* **TASK OBJECTIVE**: When you reach a picture, skip it, and retype every line below exactly.

·····

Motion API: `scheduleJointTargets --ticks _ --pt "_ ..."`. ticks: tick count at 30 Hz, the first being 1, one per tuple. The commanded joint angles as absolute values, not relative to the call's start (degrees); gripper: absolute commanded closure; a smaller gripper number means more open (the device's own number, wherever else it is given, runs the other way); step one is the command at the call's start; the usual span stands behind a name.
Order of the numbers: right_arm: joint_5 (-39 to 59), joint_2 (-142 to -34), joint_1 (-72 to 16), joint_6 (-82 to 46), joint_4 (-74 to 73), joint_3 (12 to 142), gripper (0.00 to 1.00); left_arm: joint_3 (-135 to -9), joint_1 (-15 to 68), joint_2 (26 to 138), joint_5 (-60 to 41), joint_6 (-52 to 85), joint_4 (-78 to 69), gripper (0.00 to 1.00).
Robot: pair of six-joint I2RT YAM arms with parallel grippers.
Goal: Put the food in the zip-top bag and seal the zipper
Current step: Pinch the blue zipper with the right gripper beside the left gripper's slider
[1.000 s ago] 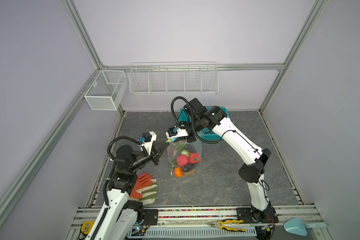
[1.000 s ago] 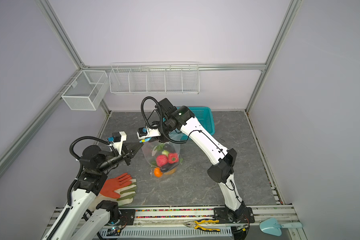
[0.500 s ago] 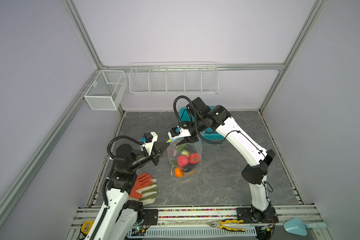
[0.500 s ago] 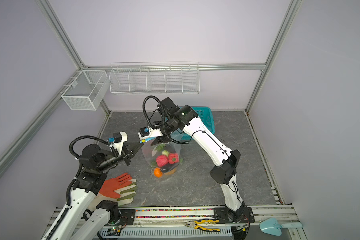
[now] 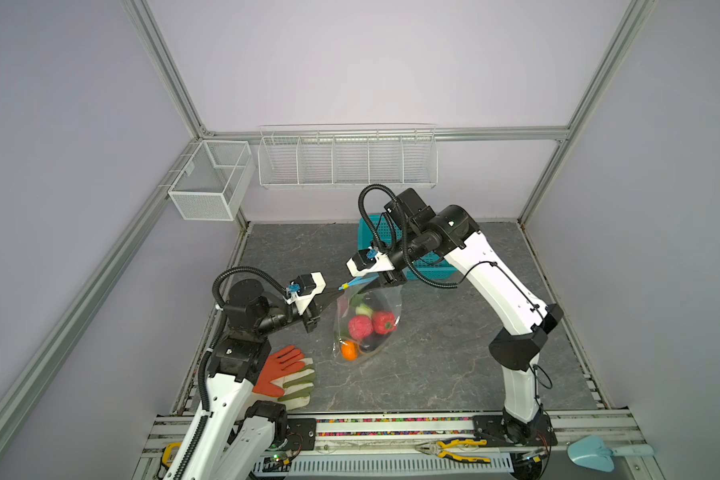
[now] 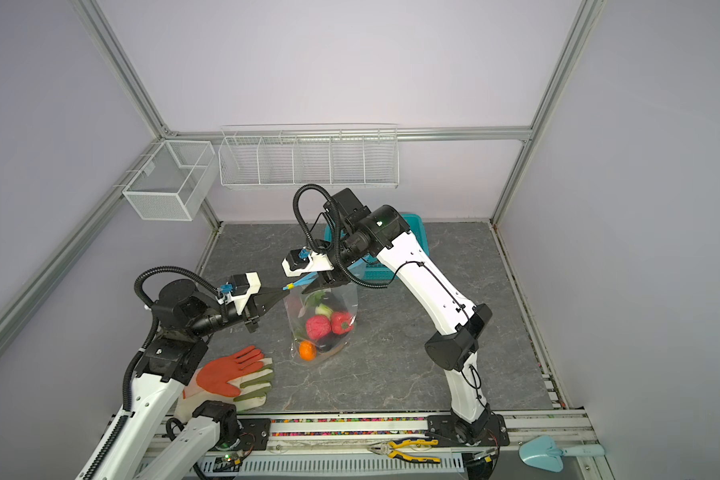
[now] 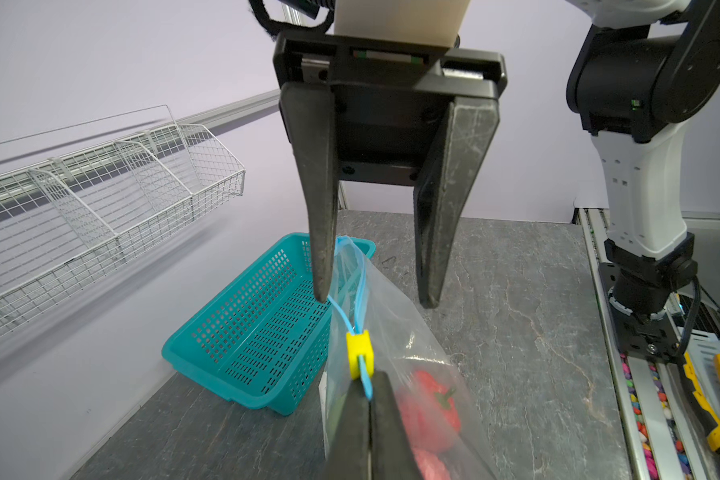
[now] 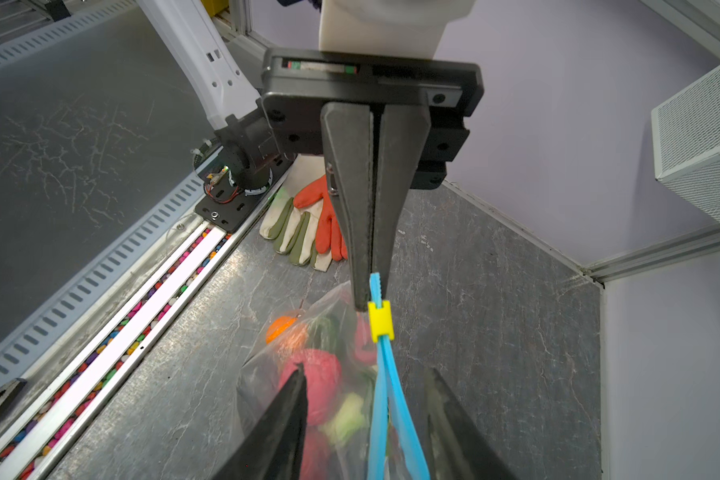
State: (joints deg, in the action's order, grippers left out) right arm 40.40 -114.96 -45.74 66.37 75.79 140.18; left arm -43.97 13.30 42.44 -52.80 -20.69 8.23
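Holding the zip-top bag (image 5: 368, 332) up by one corner, I see in both top views that it sags near the middle of the table (image 5: 454, 353). The food (image 5: 360, 327) is heaped in its bottom, the basket (image 5: 431, 268) is at its one o'clock and the gloves (image 5: 285, 376) at its seven o'clock. My left gripper (image 5: 336, 293) is pinched on the zipper (image 5: 355, 283) end at the bag's eleven o'clock, and my right gripper (image 5: 381, 286) hovers at twelve.

From the left wrist, my right tool's jaws stand parted astride the bag's mouth. One finger (image 7: 323, 249) touches the strip, and the yellow slider (image 7: 358, 353) sits just beyond my pinch.

From the right wrist, the strip runs unheld between my spread fingers.

I judge three risks. The load hangs from one thin pinch, so it may slip out. If I close short of the slider, I only squeeze film. Pulling askew could jam the slider or tear the track, leaving the mouth unsealed.
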Motion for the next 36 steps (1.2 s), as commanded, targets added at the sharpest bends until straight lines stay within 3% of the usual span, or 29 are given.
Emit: scheduleJointTargets --ticks 1,14,24,36 --pt "42.76 -114.38 -46.52 65.23 75.47 140.63 0.55 -45.65 13.76 42.11 -54.20 -23.96 9.05 1.00" --pt "40.35 -115.93 -48.48 64.70 73.03 140.71 0.69 -44.74 13.80 40.91 -53.81 -23.84 8.96 1.00" --pt "39.14 -117.02 -48.87 64.10 71.64 140.98 0.71 -44.51 13.84 40.51 -53.77 -23.54 8.84 1.00" --pt "38.58 -117.07 -49.03 64.32 71.96 141.06 0.85 -44.08 13.85 40.52 -53.30 -22.58 7.56 1.00"
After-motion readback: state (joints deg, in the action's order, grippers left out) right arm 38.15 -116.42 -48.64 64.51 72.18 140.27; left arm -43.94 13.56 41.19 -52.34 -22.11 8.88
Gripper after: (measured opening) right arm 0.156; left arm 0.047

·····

* **TASK SOLUTION**:
Motion API: `scheduleJointTargets --ticks _ --pt "_ ..."`. ticks: tick count at 30 Hz, the first being 1, one per tuple. The commanded joint angles as absolute values, not relative to the call's start (degrees); gripper: absolute commanded closure; a smaller gripper number means more open (the device's own number, wherever else it is given, runs the other way); step one is the command at the call's start; the usual span stands behind a name.
Order of the numbers: right_arm: joint_5 (-39 to 59), joint_2 (-142 to -34), joint_1 (-72 to 16), joint_6 (-82 to 46), joint_4 (-74 to 73), joint_3 (12 to 142), gripper (0.00 to 1.00); left_arm: joint_3 (-135 to -9), joint_1 (-15 to 68), joint_2 (26 to 138), joint_5 (-60 to 41), joint_6 (-52 to 85), joint_4 (-78 to 69), gripper (0.00 to 1.00).
Robot: pair of six-joint I2RT YAM arms with parallel grippers.
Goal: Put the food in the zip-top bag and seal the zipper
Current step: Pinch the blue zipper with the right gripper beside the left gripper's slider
[1.000 s ago] 
[1.000 s ago] 
[0.500 s ago] 
[0.500 s ago] 
[now] 
[now] 
[now] 
[now] 
State: (joints deg, in the action's order, grippers left out) right arm 40.40 -114.96 -45.74 66.37 75.79 140.18; left arm -43.97 13.30 42.44 -52.80 -20.69 8.23
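Holding the zip-top bag (image 5: 368, 332) up by one corner, I see in both top views that it sags near the middle of the table (image 5: 454, 353). The food (image 5: 360, 327) is heaped in its bottom, the basket (image 5: 431, 268) is at its one o'clock and the gloves (image 5: 285, 376) at its seven o'clock. My left gripper (image 5: 336, 293) is pinched on the zipper (image 5: 355, 283) end at the bag's eleven o'clock, and my right gripper (image 5: 381, 286) hovers at twelve.

From the left wrist, my right tool's jaws stand parted astride the bag's mouth. One finger (image 7: 323, 249) touches the strip, and the yellow slider (image 7: 358, 353) sits just beyond my pinch.

From the right wrist, the strip runs unheld between my spread fingers.

I judge three risks. The load hangs from one thin pinch, so it may slip out. If I close short of the slider, I only squeeze film. Pulling askew could jam the slider or tear the track, leaving the mouth unsealed.
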Motion for the next 36 steps (1.2 s), as commanded, targets added at the sharpest bends until straight lines stay within 3% of the usual span, or 29 are given.
Emit: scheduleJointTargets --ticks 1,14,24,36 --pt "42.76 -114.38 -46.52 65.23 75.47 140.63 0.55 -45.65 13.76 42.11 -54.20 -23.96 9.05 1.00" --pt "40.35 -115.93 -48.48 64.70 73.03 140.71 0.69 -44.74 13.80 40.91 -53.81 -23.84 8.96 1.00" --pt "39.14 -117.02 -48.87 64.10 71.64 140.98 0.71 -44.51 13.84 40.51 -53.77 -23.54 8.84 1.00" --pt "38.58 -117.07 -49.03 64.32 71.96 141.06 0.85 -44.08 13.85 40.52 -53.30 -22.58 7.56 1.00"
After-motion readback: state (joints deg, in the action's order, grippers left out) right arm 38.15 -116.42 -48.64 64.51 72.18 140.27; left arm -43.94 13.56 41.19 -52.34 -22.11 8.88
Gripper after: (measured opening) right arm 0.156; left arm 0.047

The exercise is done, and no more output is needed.